MILWAUKEE COUNTY — The Greater Milwaukee community is in mourning after a beloved Special Olympics coach lost his battle with COVID-19.
Ken Kuemmerlein’s death was sudden and quite unexpected. His close friends, Jen Gantzer and her husband, Ben Keleny can hardly believe he’s gone.
“Kind of sad, kind of mad,” Gantzer said about how she’s feeling after losing Kuemmerlein.
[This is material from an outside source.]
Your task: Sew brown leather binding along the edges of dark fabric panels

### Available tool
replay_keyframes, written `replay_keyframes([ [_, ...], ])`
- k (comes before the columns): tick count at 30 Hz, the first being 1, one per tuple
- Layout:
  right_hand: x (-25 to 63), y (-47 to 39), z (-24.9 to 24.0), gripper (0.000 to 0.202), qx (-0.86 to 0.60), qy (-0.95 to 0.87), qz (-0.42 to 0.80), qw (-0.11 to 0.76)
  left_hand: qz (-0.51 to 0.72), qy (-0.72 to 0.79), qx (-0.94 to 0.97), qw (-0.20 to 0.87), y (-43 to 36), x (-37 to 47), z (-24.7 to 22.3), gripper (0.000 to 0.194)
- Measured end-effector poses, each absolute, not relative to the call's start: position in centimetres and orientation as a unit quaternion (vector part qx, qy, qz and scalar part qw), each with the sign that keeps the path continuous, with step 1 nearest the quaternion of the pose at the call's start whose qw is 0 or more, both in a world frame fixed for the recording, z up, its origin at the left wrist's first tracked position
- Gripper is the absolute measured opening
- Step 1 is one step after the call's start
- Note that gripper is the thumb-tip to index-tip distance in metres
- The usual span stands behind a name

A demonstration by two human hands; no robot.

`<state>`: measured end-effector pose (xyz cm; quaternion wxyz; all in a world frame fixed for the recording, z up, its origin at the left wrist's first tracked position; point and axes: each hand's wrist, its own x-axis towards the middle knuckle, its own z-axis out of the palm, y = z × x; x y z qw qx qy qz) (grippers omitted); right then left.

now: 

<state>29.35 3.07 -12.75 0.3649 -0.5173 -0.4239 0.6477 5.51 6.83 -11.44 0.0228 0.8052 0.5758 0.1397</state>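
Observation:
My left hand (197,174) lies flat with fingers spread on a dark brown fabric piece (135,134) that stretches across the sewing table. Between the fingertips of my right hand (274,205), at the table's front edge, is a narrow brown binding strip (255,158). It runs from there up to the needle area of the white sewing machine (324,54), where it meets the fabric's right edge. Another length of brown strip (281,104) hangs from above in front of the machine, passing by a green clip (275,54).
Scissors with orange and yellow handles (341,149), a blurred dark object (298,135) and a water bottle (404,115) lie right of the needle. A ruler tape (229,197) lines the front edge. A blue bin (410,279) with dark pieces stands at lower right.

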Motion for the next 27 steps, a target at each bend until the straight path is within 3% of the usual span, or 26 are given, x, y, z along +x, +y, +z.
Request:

“I don't think we had fully given into the possibility that it might be the end for things,” Keleny said.
Kuemmerlein died Sunday of complications from COVID-19 just a few weeks after he was admitted to the hospital. He was just 50 years old.
“Instantly you would feel happy and safe around him, and you knew there were going to be hugs and giggles, and it was just always a good time with Ken,” Gantzer said. “It was impossible not to feel this aura of love around him.”
Kuemmerlein genuinely cared about people and people cared about him, especially his coworkers and customers at Steny’s Tavern, and the Special Olympics community in Wisconsin.
Tyler Derringer met Kuemmerlein through the organization.
“He just loved the camaraderie and all the athletes, just seeing the joy on our faces,” Derringer said.
For five years, Kuemmerlein was a volunteer coach for the West Allis program.
“He was always telling athletes like, ‘you know it's not about winning, it's not about the goal, it's about having fun,’” Derringer said.
Kuemmerlein was also a part of 'unified sports,' a movement within the organization that partners athletes with people who do not have disabilities.
Last year, Kuemmerlein and his partner Ryan Knodl took home the bronze medal in golf at the World Games in Abu Dhabi.
“He would talk about how lucky he was to be involved in the Special Olympics and how it was doing such great things for his life too,” Keleny said.
While Kuemmerlein won't be here for the next games, his impact will be remembered in the years to come.
“He's going to be missed by all,” Derringer said.
At this time, no words on when services for Kuemmerlein will be held.